* WORK TO COMPLETE:
Exactly the lines from the start of the data below through the line containing "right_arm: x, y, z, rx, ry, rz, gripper" must be returned, and no others.

* GIVEN MATERIAL:
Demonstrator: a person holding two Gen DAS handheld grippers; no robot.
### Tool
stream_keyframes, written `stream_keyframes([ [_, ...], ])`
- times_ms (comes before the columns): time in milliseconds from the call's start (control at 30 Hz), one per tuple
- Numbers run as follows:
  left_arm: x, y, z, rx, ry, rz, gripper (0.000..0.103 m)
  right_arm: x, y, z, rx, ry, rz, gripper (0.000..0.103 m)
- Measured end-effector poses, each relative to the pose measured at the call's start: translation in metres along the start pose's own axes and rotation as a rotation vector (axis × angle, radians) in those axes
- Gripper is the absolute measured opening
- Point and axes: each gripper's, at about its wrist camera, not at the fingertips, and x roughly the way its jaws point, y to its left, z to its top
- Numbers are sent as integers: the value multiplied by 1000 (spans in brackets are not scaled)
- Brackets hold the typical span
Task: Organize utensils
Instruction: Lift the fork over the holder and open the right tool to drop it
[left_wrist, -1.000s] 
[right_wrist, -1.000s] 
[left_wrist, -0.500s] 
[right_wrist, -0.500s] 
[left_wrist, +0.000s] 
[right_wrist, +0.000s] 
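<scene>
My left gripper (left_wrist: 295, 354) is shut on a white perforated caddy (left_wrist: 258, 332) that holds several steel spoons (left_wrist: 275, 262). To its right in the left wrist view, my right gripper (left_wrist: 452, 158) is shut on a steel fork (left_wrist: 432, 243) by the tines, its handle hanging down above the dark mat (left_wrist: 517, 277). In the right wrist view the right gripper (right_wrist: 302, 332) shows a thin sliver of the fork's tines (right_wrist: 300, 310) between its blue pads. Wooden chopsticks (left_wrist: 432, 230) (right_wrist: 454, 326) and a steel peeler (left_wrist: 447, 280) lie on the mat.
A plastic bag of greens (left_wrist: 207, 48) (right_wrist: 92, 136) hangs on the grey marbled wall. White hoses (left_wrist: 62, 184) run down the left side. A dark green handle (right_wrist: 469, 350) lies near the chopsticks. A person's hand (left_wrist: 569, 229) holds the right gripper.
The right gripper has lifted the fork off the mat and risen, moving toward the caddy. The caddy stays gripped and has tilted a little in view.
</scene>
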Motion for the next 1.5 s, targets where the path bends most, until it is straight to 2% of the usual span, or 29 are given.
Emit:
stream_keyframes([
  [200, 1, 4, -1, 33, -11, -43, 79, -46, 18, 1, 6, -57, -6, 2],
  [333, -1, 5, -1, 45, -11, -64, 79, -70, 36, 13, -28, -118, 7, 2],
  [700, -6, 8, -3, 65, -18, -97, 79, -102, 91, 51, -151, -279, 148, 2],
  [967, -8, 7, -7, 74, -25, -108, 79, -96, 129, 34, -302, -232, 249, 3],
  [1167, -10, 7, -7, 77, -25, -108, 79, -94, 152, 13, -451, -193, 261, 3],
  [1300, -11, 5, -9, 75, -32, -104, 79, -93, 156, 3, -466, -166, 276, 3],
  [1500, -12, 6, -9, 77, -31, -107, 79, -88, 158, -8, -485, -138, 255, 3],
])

* RESPONSE TO THE EXERCISE:
Demonstrator: a person holding two Gen DAS handheld grippers; no robot.
### Tool
stream_keyframes, written `stream_keyframes([ [_, ...], ])`
- times_ms (comes before the columns): time in milliseconds from the call's start (control at 30 Hz), one per tuple
- Numbers run as follows:
  left_arm: x, y, z, rx, ry, rz, gripper (0.000..0.103 m)
  right_arm: x, y, z, rx, ry, rz, gripper (0.000..0.103 m)

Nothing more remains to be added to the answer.